■ **Exercise data**:
* * * * * * *

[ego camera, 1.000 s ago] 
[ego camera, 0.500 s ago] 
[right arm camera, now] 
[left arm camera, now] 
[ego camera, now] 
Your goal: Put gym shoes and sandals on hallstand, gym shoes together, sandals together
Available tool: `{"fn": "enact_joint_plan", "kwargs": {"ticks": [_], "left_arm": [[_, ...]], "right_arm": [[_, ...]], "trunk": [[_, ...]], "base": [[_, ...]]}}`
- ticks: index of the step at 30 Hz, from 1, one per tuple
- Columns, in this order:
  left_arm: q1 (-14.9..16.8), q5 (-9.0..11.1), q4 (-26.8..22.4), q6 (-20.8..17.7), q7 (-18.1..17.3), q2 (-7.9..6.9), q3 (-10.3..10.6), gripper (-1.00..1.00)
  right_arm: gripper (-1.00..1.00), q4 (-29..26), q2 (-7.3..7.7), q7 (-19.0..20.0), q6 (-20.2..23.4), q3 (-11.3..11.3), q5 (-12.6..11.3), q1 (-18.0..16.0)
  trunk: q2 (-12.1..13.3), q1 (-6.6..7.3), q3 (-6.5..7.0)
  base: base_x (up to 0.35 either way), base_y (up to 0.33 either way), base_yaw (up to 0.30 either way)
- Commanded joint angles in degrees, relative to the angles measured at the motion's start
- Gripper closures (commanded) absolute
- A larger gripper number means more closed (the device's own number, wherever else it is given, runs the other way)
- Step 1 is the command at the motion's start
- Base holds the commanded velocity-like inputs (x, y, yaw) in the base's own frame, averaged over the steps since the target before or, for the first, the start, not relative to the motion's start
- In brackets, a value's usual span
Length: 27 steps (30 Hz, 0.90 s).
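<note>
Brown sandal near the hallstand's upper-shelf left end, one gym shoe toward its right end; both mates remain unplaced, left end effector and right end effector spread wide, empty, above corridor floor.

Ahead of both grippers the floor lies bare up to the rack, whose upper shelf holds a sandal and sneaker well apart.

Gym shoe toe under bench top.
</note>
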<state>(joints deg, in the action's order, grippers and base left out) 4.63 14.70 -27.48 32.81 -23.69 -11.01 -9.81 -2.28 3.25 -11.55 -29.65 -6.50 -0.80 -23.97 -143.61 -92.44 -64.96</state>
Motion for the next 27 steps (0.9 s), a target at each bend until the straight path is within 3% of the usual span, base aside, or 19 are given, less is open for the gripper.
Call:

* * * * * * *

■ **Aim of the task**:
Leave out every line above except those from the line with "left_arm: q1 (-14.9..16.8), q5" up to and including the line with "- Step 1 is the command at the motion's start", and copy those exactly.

■ **Answer below**:
  left_arm: q1 (-14.9..16.8), q5 (-9.0..11.1), q4 (-26.8..22.4), q6 (-20.8..17.7), q7 (-18.1..17.3), q2 (-7.9..6.9), q3 (-10.3..10.6), gripper (-1.00..1.00)
  right_arm: gripper (-1.00..1.00), q4 (-29..26), q2 (-7.3..7.7), q7 (-19.0..20.0), q6 (-20.2..23.4), q3 (-11.3..11.3), q5 (-12.6..11.3), q1 (-18.0..16.0)
  trunk: q2 (-12.1..13.3), q1 (-6.6..7.3), q3 (-6.5..7.0)
  base: base_x (up to 0.35 either way), base_y (up to 0.33 either way), base_yaw (up to 0.30 either way)
- Commanded joint angles in degrees, relative to the angles measured at the motion's start
- Gripper closures (commanded) absolute
- A larger gripper number means more closed (the device's own number, wherever else it is given, runs the other way)
- Step 1 is the command at the motion's start

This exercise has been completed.